*WHAT YOU HAVE TO DO*:
Repeat, exactly as written, the lines of the records below from the first through the line with "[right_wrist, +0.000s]", but none past it.

*STUDY MATERIAL*:

________________________

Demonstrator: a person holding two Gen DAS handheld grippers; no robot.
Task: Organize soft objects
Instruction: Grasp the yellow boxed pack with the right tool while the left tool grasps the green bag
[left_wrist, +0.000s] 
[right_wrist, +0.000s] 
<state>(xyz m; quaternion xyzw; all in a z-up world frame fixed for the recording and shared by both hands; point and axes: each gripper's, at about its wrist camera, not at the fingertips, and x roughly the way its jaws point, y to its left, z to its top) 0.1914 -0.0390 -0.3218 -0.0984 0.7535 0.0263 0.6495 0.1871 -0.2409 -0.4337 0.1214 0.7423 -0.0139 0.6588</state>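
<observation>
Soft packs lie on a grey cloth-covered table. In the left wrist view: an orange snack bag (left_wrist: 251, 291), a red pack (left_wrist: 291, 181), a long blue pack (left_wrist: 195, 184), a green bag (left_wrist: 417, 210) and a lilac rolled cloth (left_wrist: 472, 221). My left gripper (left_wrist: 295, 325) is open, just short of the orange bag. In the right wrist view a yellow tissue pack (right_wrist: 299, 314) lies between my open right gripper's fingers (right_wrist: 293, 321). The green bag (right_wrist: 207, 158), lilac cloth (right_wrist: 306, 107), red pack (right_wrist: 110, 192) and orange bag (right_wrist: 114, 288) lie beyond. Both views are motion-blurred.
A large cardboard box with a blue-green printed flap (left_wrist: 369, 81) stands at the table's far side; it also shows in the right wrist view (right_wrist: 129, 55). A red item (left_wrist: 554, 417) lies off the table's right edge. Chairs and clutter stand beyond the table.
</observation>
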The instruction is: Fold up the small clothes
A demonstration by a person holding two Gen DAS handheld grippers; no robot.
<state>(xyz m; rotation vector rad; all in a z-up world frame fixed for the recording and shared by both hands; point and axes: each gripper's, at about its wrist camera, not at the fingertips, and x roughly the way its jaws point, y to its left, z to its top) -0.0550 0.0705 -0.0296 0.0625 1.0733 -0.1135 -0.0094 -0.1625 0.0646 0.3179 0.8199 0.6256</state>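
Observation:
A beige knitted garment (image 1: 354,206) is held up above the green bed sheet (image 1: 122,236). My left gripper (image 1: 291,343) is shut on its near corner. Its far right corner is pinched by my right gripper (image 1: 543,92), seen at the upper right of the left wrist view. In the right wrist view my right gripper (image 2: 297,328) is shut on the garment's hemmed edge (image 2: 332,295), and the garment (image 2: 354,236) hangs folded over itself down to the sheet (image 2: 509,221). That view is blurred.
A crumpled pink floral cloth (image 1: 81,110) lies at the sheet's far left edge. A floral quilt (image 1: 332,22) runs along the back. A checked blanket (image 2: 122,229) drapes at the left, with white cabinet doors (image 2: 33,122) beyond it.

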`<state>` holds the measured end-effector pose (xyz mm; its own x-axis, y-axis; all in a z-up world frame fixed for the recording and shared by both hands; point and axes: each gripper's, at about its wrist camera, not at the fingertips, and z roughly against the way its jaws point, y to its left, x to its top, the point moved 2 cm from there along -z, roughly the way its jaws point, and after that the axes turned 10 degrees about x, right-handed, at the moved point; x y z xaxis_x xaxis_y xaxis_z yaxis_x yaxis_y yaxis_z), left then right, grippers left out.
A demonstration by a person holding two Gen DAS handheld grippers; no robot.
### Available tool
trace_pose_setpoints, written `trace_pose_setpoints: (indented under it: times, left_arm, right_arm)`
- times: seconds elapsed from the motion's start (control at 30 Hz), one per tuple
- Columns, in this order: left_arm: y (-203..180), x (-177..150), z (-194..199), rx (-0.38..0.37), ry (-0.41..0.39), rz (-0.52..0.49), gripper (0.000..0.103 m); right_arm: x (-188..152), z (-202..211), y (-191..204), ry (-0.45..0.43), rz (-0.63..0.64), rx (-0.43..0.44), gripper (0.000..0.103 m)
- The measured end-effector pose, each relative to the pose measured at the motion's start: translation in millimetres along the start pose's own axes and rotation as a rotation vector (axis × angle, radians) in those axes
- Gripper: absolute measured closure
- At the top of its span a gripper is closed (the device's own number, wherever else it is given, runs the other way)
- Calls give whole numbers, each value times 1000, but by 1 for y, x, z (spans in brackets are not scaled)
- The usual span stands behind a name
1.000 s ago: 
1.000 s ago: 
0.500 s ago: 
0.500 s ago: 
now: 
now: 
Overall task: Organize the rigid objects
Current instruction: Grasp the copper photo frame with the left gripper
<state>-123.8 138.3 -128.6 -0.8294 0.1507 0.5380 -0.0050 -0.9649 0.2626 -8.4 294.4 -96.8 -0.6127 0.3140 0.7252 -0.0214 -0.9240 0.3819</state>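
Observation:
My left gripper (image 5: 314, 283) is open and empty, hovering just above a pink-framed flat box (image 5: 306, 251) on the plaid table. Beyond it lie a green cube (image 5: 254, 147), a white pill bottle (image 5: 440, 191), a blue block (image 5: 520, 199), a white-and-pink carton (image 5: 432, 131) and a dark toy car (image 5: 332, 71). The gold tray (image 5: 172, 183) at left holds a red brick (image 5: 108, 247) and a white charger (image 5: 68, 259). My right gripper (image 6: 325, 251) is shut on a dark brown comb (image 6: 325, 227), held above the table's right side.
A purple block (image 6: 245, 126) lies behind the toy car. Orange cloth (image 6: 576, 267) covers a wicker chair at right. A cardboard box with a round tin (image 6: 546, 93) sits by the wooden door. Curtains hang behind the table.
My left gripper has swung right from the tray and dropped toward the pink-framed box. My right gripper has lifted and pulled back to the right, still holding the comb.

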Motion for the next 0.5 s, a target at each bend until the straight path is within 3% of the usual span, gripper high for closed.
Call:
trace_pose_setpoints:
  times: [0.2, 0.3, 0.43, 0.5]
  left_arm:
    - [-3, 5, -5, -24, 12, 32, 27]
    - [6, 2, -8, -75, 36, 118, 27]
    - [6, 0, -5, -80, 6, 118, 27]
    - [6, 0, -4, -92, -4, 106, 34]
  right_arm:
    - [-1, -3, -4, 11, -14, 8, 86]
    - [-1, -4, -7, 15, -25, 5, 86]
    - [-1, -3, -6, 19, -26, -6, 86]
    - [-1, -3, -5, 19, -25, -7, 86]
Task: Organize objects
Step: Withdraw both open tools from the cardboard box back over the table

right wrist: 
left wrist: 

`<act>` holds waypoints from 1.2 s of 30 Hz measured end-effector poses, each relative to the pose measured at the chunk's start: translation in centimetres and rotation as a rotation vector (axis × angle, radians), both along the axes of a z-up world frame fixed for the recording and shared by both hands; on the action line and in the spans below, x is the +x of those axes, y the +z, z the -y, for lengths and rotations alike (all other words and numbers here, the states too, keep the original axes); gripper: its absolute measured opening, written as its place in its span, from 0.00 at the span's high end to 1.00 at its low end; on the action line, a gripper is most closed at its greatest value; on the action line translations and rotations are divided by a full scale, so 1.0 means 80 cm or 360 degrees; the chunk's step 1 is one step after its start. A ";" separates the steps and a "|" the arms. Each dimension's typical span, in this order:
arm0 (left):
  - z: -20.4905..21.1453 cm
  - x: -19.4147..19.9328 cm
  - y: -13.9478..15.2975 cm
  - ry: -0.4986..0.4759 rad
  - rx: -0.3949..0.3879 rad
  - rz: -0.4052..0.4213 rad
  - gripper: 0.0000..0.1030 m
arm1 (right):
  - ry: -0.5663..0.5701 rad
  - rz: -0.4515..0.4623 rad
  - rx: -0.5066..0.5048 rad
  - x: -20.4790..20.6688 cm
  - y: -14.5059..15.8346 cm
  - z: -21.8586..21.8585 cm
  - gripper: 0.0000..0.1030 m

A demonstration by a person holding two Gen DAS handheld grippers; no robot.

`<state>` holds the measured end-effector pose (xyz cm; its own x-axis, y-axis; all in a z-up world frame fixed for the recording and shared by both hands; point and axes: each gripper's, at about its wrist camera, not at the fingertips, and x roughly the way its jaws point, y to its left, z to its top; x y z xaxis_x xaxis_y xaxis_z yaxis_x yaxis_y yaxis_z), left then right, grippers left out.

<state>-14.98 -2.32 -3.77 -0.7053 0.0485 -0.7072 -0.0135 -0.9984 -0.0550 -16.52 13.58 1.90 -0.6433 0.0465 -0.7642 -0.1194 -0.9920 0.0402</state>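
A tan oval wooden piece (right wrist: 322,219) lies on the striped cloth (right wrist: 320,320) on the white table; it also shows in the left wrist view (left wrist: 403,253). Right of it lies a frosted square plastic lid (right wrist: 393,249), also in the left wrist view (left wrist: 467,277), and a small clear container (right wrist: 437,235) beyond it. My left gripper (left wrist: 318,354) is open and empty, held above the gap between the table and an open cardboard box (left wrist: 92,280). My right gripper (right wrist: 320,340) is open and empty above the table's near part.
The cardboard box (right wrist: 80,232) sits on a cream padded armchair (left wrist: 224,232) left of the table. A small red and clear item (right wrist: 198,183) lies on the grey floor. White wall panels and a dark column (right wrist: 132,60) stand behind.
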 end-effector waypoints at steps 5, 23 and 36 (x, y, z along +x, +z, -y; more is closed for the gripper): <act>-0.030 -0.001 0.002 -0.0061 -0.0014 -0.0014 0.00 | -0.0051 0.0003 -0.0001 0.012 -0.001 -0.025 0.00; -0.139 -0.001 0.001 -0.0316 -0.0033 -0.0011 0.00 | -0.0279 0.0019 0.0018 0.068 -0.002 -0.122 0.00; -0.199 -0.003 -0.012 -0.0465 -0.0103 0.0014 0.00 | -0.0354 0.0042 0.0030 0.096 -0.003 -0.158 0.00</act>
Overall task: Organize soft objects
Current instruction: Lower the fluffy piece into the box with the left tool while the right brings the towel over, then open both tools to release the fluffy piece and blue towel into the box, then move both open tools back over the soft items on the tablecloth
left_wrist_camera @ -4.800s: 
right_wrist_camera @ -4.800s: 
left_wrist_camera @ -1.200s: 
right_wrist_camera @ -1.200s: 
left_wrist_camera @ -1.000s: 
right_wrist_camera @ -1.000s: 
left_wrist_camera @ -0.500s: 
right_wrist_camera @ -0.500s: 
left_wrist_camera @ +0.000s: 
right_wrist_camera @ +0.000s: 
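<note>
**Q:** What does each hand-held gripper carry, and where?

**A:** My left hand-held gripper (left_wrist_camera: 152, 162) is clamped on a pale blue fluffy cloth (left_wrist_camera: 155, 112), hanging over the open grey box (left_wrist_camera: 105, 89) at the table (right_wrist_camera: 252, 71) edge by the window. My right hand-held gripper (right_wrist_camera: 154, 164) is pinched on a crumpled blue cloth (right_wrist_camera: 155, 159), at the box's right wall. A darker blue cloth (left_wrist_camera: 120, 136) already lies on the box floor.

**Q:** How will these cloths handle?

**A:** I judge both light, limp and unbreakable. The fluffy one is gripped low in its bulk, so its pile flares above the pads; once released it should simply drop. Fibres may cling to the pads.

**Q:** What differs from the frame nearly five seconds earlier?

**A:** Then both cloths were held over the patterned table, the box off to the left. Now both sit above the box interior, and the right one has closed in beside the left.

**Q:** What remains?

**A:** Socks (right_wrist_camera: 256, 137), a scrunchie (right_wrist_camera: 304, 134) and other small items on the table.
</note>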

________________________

*EXERCISE ANSWER*:
Demonstrator: a person holding two Gen DAS handheld grippers; no robot.
Task: Organize soft objects
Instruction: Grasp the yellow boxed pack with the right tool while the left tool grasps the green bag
[left_wrist, +0.000s] 
[right_wrist, +0.000s] 

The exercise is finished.